The US founders SPECIFICALLY REJECTED DEMOCRACY as a model, and carefully established what history has proven as the superior model, if, as Franklin noted it can be kept. Democrat insistence on Democracy is not reassuring, and becoming demonstrably unreassuringly so.
A wonderful piece on the social contract of a Constitutional Republic. There is a big discrepancy today:
http://www.constitution.org/soclcont.htm
A better continuum has “statists” at one end, “libertarians” and “anarchists” at the other, and “constitutionalists” in the middle.
The reality is that many self-described anarchists are really statists. They just REALLY don’t like the current state.
Communists.
International Communists and National Socialists were enemies in Germany during the 1920s and 1930s ... then during WWII, Stalin and Hitler were enemies. Hitler was eventually destroyed and his legacy discredited.
Why were Commies and Nazis enemies?
Not because they were ideological opponents. In fact, they were two diseased peas out of the same poisonous pod.
Nazis and Commies were enemies because bloody-minded, bloody-handed, mass-murdering totalitarian bastards don't like competition.
LEFTISTS! They killed Jews, eastern Slavs, and Russians like the left kills babies today.
Both the NAZI's and our present day socialists are anti semite
Stalin.
And anti anyone who disagrees with them.
Who cares what some coke head who thinks everybody wants to have sex with their mother says ?. You would have to be crazy to go to a psychiatrist anyway .

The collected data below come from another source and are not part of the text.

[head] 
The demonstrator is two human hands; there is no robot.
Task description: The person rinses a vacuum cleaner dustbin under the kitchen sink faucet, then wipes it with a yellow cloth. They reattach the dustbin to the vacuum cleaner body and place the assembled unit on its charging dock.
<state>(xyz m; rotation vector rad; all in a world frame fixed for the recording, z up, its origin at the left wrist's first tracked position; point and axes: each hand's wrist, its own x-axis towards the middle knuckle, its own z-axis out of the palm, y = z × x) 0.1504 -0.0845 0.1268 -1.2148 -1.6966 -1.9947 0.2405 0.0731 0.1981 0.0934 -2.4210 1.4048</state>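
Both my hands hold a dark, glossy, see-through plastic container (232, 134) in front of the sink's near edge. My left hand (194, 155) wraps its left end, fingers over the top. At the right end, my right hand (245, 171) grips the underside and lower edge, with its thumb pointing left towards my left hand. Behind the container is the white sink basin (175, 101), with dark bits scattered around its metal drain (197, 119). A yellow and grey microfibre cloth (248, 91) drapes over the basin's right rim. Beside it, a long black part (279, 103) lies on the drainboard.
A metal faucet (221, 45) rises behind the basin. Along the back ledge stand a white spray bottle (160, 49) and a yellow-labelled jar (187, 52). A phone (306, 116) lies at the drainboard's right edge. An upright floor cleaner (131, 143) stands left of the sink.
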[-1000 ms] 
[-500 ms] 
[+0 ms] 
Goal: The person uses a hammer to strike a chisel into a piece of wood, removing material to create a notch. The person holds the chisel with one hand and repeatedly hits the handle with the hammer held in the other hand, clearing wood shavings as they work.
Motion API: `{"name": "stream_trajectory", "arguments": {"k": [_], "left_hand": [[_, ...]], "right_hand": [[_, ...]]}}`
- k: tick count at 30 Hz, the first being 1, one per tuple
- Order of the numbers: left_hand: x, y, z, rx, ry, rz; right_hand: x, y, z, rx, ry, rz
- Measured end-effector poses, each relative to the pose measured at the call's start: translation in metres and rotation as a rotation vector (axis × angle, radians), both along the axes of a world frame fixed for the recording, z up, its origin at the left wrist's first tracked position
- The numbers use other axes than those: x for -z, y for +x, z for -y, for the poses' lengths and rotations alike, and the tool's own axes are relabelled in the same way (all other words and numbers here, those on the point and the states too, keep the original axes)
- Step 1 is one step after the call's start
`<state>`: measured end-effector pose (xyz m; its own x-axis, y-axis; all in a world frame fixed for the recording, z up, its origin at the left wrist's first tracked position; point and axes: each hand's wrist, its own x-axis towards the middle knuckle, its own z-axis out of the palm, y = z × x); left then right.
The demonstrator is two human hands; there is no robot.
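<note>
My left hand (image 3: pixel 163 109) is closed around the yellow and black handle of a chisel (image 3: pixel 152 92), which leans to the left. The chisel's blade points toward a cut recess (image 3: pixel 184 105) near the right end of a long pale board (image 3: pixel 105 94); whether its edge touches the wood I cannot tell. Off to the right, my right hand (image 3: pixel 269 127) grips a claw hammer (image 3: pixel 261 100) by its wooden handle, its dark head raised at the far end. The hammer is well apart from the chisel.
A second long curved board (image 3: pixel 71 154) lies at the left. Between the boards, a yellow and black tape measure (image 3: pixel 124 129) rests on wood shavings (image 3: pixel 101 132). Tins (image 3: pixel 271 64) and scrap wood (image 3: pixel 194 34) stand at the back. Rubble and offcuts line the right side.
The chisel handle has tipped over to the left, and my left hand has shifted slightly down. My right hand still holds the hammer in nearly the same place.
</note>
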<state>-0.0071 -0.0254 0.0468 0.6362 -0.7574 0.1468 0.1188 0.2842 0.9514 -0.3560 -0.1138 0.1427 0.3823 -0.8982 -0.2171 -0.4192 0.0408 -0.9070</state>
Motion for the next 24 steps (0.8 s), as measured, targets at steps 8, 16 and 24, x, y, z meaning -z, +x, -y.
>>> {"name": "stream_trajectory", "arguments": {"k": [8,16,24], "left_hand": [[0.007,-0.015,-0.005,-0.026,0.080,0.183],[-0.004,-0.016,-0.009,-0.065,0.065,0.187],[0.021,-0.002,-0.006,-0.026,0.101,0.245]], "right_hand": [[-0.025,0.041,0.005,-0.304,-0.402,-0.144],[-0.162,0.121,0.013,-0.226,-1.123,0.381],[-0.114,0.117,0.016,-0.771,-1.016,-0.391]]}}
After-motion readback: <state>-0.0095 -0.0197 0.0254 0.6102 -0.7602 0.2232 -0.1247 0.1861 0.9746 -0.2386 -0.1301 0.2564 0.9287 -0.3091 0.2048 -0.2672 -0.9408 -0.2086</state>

It is not the same guy ? I don't want to hear it , they're are all the same to me . Rats like to cite krauts saying like to say , " You see Hitler really wasn't like the rest of us Germans at all , he was actually more like more the American Conservatives ".
BINGO
beck has his right wing socialism wrong....
Right-wing socialism? LOL
They were National Socialists. The clearest modern manifestation is Barrack Obama.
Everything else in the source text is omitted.